Emendas parlamentares destinadas a investimentos na Atenção Primária à Saúde financiaram, em 2025, mais cadeiras, computadores e aparelhos de ar-condicionado do que equipamentos médicos de baixo custo. O dado consta de um levantamento do Instituto de Estudos para Políticas de Saúde divulgado pela Folha de S.Paulo.
A Atenção Primária reúne serviços como unidades básicas de saúde, vacinação, acompanhamento de gestantes, controle de doenças crônicas e atendimento inicial da população. Dos 95.598 itens financiados por emendas individuais no período, 62.788, ou 65,7%, foram classificados como infraestrutura e material de escritório.
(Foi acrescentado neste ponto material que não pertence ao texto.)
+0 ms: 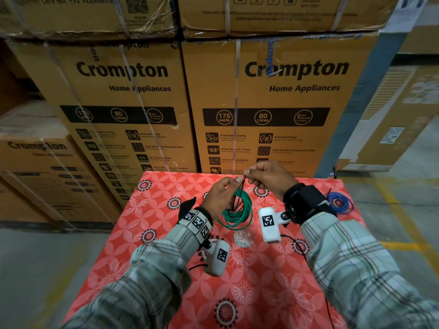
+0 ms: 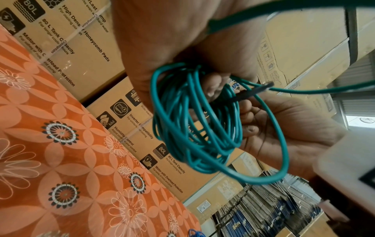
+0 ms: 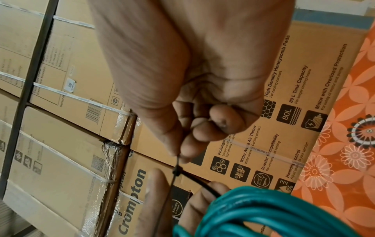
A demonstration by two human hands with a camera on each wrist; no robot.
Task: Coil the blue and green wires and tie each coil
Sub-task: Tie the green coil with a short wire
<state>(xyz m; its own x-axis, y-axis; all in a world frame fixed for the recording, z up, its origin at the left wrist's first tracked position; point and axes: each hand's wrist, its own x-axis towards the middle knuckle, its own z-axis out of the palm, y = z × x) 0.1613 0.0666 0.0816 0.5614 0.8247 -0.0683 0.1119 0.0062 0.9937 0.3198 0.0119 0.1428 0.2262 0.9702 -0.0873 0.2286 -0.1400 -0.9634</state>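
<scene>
The green wire coil (image 1: 237,211) hangs above the table, held at its top by my left hand (image 1: 234,186), whose fingers curl through the loops. A thin black zip tie (image 1: 241,188) is looped round the strands. My right hand (image 1: 247,174) pinches the tie's tail just above the coil. In the right wrist view the tie's head (image 3: 176,171) sits below the pinch, with the green coil (image 3: 263,213) under it. The left wrist view shows the green coil (image 2: 194,120) and the black tie (image 2: 251,93) crossing it. The blue wire coil (image 1: 340,202) lies on the table at the right.
The table (image 1: 166,233) has a red floral cloth, with a small clear plastic bag (image 1: 242,239) lying under my hands. Stacked cardboard cartons (image 1: 261,103) stand right behind the table's far edge. Concrete floor lies to both sides.
</scene>
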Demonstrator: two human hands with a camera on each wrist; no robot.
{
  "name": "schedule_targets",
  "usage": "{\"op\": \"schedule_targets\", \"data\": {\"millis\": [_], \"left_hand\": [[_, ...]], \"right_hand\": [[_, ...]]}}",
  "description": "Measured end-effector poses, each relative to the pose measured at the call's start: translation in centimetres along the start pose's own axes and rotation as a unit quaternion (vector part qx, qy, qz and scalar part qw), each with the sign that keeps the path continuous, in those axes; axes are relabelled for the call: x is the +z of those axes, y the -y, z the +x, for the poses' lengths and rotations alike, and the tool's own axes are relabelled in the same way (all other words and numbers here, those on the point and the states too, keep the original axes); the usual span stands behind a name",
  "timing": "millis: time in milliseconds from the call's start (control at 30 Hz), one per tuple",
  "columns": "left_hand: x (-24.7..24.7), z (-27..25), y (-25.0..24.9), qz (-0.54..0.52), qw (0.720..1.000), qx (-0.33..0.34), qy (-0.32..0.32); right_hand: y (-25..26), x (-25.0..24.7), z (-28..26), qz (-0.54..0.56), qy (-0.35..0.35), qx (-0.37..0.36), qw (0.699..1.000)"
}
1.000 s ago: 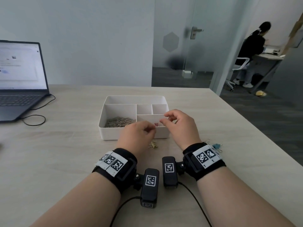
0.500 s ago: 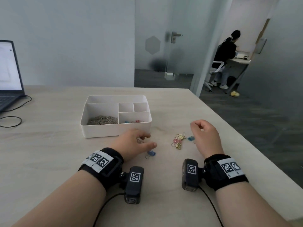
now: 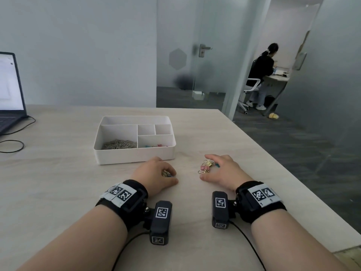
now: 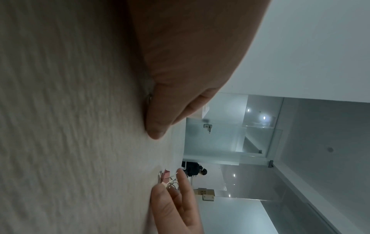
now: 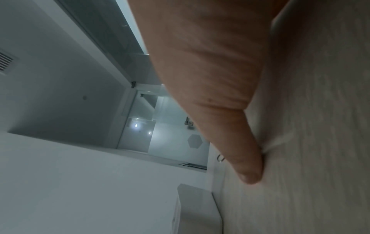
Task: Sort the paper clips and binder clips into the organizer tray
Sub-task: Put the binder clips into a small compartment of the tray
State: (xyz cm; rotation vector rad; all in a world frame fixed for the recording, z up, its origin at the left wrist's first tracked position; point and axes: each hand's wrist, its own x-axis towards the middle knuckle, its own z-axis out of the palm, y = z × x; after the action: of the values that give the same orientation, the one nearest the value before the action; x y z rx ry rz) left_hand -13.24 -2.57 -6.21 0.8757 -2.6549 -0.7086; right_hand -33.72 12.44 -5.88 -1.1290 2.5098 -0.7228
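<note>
On the pale desk (image 3: 58, 182) the organizer tray (image 3: 134, 156) sits at twelve o'clock; the left hand (image 3: 156, 175) curls over one binder clip (image 3: 166, 174), the right hand (image 3: 224, 173) fingers the binder clips (image 3: 206, 166) heap; best pinch one clip cleanly by its body before lifting.

Head view looking down, wrist views table-level, sharing glass door (image 3: 203, 55)
</note>
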Motion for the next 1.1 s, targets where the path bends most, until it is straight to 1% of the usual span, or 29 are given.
{"op": "schedule_targets", "data": {"millis": [133,233,333,567,733,933,1033,1100], "left_hand": [[0.0,0.3,0.4,-0.028,1.000,-0.004,-0.008],[-0.1,0.5,0.7,-0.029,1.000,-0.002,-0.012],[-0.1,0.7,0.7,-0.031,0.999,0.000,-0.022],[-0.4,1.1,0.8,-0.073,0.995,-0.012,-0.066],[-0.8,1.3,0.5,-0.068,0.996,-0.007,-0.065],[-0.6,1.9,0.6,-0.047,0.997,0.006,-0.064],[-0.5,2.0,0.8,-0.067,0.995,-0.001,-0.069],[-0.5,1.9,1.0,-0.101,0.991,-0.009,-0.085]], "right_hand": [[0.3,0.2,0.0,0.013,-0.004,-0.033,0.999],[0.5,0.4,0.2,0.022,-0.009,-0.060,0.998],[1.1,0.6,0.3,0.005,-0.015,-0.079,0.997],[3.7,1.7,0.8,-0.032,-0.022,-0.100,0.994],[5.1,2.5,1.4,-0.026,-0.019,-0.116,0.993],[4.5,2.8,1.7,0.032,-0.028,-0.123,0.991],[3.8,2.9,1.7,0.078,-0.052,-0.118,0.989],[3.5,3.2,1.8,0.128,-0.068,-0.112,0.983]]}}
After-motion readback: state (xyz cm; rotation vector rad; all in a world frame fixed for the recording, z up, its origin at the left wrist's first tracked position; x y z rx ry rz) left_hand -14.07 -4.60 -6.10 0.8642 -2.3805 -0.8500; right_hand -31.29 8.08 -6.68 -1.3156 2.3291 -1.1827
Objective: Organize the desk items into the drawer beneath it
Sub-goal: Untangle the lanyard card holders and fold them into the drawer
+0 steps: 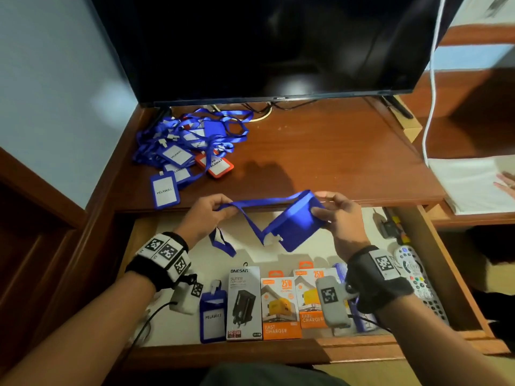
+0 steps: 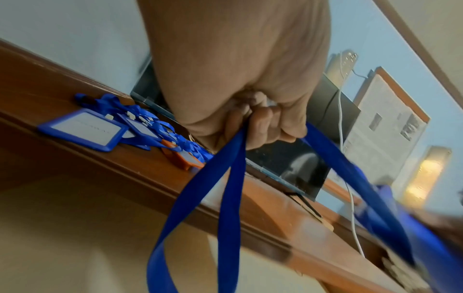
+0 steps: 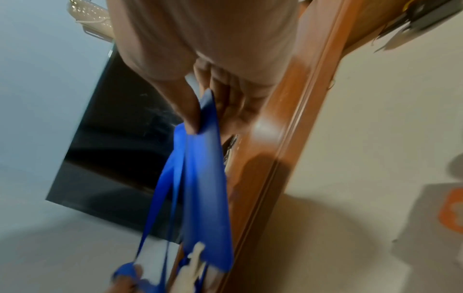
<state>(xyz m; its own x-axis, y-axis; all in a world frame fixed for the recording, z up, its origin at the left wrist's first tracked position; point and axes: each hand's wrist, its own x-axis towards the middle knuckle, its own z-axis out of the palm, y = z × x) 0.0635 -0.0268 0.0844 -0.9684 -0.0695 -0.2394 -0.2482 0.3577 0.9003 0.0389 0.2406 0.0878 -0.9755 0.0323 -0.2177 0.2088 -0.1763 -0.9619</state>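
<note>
A blue card holder (image 1: pixel 296 224) is pinched by the right hand (image 1: pixel 341 215), thumb on one face and fingers behind it, up over the open drawer (image 1: pixel 443 263). Its blue strap (image 1: pixel 259 203) is gripped in the curled fingers of the left hand (image 1: pixel 204 215), with a loop left dangling. A pile of holders (image 1: pixel 189 146) is still lying on the desk (image 1: pixel 334 157), and charger boxes (image 1: pixel 278 307) are lined up in the drawer.

You see a polished, glossy wooden desk (image 1: pixel 320 151), a woven cloth lanyard (image 1: pixel 262 203), and a matt plastic badge holder (image 1: pixel 299 222).
</note>
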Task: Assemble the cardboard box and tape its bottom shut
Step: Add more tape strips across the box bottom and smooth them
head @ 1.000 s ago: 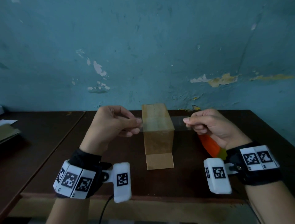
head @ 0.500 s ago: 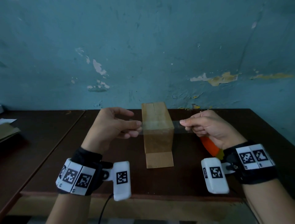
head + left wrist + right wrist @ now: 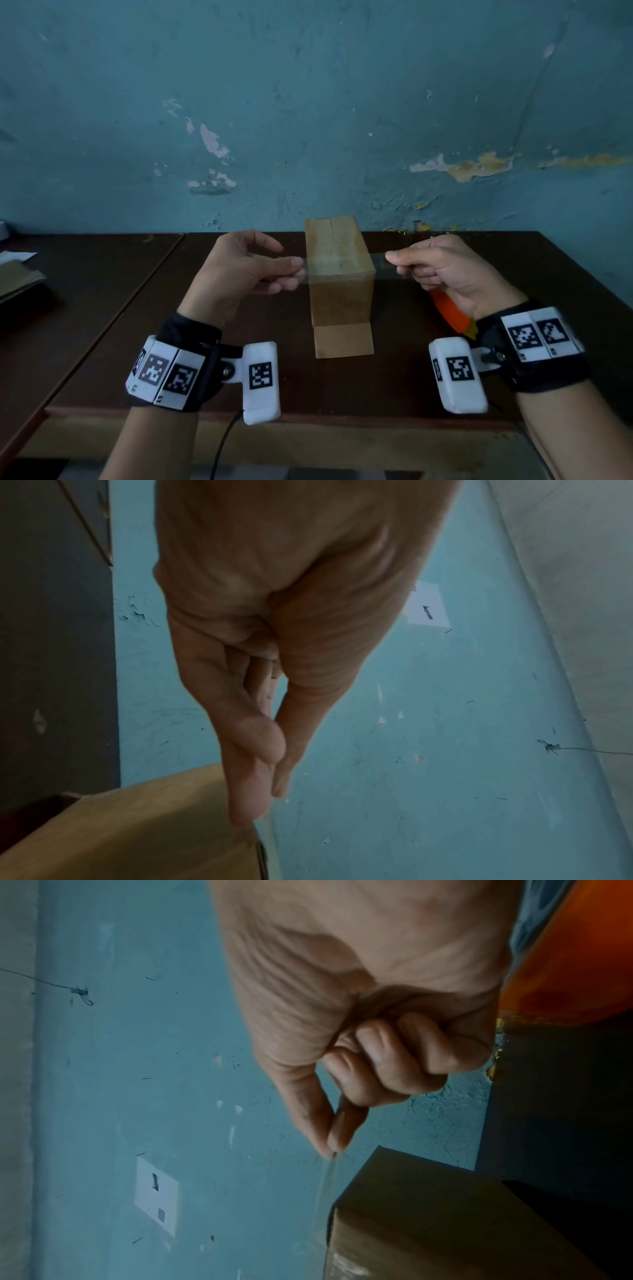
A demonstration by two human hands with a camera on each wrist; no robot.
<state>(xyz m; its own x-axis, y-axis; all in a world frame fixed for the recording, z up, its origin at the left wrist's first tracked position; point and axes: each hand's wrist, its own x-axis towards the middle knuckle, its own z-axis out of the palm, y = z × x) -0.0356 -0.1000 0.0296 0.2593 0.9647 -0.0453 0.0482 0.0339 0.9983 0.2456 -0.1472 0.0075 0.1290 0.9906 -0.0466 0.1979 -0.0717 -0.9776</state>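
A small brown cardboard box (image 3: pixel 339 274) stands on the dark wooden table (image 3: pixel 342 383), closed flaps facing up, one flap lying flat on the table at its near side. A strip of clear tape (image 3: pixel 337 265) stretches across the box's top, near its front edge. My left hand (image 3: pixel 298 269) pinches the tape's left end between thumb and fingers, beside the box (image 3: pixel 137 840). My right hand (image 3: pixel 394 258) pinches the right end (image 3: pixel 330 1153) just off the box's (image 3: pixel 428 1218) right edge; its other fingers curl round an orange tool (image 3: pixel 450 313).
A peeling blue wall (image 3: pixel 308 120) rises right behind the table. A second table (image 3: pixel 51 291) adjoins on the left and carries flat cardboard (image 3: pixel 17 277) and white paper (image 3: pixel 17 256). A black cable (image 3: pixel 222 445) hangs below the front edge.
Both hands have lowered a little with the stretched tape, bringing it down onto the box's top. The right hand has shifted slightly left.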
Equipamentos clínicos de baixo custo, como eletrocardiógrafos, representaram 27,9%.
A diferença também aparece nos valores. Dos R$ 491 milhões analisados, R$ 263,5 milhões, equivalentes a 54%, foram destinados à compra de veículos. Outros R$ 113,9 milhões, ou 23%, financiaram infraestrutura e material de escritório, enquanto os equipamentos de saúde de baixo custo receberam R$ 58,8 milhões, correspondentes a 12% do total.

Para Marcella Semente, especialista em relações institucionais do IEPS e uma das autoras do estudo, os números não indicam necessariamente má gestão municipal. Eles revelam que parte das unidades do SUS ainda depende de emendas para adquirir elementos básicos de funcionamento, como mobiliário, computadores e sistemas de climatização, sinal de subfinanciamento persistente da rede.
O levantamento também identificou forte desigualdade territorial. Entre 2023 e 2025, 70% dos 5.570 municípios brasileiros receberam alguma emenda de investimento para a saúde. Paulista, em Pernambuco, e Maracanaú, no Ceará, ficaram com R$ 0,40 por habitante, enquanto Praia Norte, no Tocantins, recebeu R$ 1.577 por pessoa — 17 vezes a média nacional de R$ 89,07.
O Centro-Oeste teve a maior proporção de municípios beneficiados, com 85%, seguido por Sul, com 76%, e Sudeste, com 73%. Norte e Nordeste, regiões mais dependentes de transferências federais para sustentar serviços básicos, ficaram nas últimas posições, com 63% e 59%, respectivamente. Segundo o IEPS, a distribuição não obedece a uma regra legal de compensação das desigualdades regionais e depende das escolhas dos parlamentares.

O estudo aponta ainda uma mudança na finalidade das emendas da saúde. Em 2016, R$ 64 de cada R$ 100 eram destinados a investimentos, como obras, veículos e equipamentos permanentes. Em 2024, essa proporção havia caído para R$ 10, com a maior parte migrando para o custeio cotidiano de serviços já existentes. O IEPS recomenda um plano nacional de investimentos, metas regionais transparentes e critérios técnicos que vinculem cada emenda às necessidades comprovadas do município.